Monday morning came and he was still running fever. We went to his appointment and his ENT doctor,  Dr. Carder took a peek in his ears and said sure enough he had a current infection which makes five in five months. Yep, no surgery. He went on to listen to his lungs and told me that they "sounded like a train wreck" and I needed to take him somewhere now for more assessment. He guessed he would have a chest x-ray and breathing treatments. We re-scheduled for July 9th and I walked out to the car to call our pediatrician. They didn't have any openings until 4pm. I left a message for the nurse to see if we could be squeezed in any sooner. I drove to a nearby McDonald's for breakfast and to slow down my racing mind. I went through drive through and sat in the backseat with Calvin. He looked worse than he did fifteen minutes ago in the doctor's office. I was able to reach Will and I told him what I was told.
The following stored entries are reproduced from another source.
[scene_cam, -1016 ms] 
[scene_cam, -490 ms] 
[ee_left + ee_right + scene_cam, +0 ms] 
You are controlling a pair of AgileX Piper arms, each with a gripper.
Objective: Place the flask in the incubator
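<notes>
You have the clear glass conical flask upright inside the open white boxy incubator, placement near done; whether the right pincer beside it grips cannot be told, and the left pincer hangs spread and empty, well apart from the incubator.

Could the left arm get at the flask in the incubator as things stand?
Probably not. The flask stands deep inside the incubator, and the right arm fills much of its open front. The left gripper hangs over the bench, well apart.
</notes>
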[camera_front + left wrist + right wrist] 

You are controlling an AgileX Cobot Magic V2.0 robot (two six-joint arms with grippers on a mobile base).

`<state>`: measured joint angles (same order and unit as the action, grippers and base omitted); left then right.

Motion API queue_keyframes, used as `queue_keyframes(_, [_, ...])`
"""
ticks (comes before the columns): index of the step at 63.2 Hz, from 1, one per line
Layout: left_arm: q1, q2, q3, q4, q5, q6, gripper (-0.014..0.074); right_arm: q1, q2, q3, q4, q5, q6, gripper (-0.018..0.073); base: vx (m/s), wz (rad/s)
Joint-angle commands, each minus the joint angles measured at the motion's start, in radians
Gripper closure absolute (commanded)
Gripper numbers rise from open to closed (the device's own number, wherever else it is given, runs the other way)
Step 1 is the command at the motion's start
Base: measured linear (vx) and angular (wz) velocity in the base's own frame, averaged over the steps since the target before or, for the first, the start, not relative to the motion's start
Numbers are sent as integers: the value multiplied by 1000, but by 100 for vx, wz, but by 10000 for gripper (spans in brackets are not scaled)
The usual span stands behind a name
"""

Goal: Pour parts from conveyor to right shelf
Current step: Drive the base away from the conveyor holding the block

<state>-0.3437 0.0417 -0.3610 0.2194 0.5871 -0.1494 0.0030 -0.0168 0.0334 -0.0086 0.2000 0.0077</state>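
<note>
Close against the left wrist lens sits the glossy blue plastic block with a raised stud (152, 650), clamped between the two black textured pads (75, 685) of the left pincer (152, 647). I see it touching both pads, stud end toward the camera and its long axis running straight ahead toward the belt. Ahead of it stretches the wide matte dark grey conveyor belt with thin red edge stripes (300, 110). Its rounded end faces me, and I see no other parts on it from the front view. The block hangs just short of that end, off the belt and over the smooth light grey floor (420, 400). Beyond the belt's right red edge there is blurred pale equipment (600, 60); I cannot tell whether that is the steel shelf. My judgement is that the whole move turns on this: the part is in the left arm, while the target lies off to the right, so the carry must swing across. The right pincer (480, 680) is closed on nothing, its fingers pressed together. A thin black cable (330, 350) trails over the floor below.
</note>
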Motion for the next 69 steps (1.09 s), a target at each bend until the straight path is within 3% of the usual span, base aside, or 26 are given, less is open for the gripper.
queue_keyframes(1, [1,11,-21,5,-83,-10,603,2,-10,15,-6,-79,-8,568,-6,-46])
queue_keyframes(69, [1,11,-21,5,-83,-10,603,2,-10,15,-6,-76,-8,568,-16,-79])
After discussing the hospital options I had around me we decided Downtown Children's was the best place to be in the worst case scenario. Off I went with a whimpering baby in the backseat.

Children's is even larger than it looks from the freeway, also note that it's attached to Parkland. I work at a very large hospital and used to navigating multiple buildings and such and even I felt overwhelmed. The folks that get lost and complain about our hospital layout would end up on milk cartons in this place. Children's/Parkland resembles a mini city.

For all the stories I've heard about how busy and packed Children's ER stays I was really surprised at how fast triage happened and how fast treatment started. They sent him to fast track which I was upset about because I felt he had real problems going on. I've worked around healthcare long enough to know that fast track = BS. I didn't think being told by a doctor to seek medical attention NOW because he sounds like a train wreck is BS! Surprisingly though the NP treating him did take everything serious and there was no dilly dally and she was aggressive where it needed to be. We still spent all day there but it was a productive all day event. Not just spending four hours in the waiting room waiting to get seen type of ER visit.

He was given Motrin, suctioned, a nose swab and then an anti-biotic shot (1 of 3 part series) since he had been on other oral medicines with the previous four infections.The shot was awful; the dose was split into two syringes so so much medicine wasn't injected into the same muscle. Mainly comfort measure. It was obviously painful because he cried for twenty minutes and I cried for five. After he calmed down they took for chest x-ray which came out clear. Last step was breathing treatment which was a going home medicine. He was diagnosed with the ear infection, rhino virus and reactive airway disease since he as built up a history of these symptoms.

Ready to go home!!


You can read about RAD here....

http://www.mayoclinic.com/health/reactive-airway-disease/AN01420

Calvin's Albuterol for wheezing and coughing. Treated much like asthma



He got his other two shots in the pediatricians office on Tuesday and Wednesday. His fever broke finally on Wednesday and life resumed on Thursday. WHEW! It was a long tiring week but he has made a decent recovery.

          
He got a "stick" for letting Dr. Crow check his ears       Day 3 and final shot. This is what he thought of 3 shots in 3 days!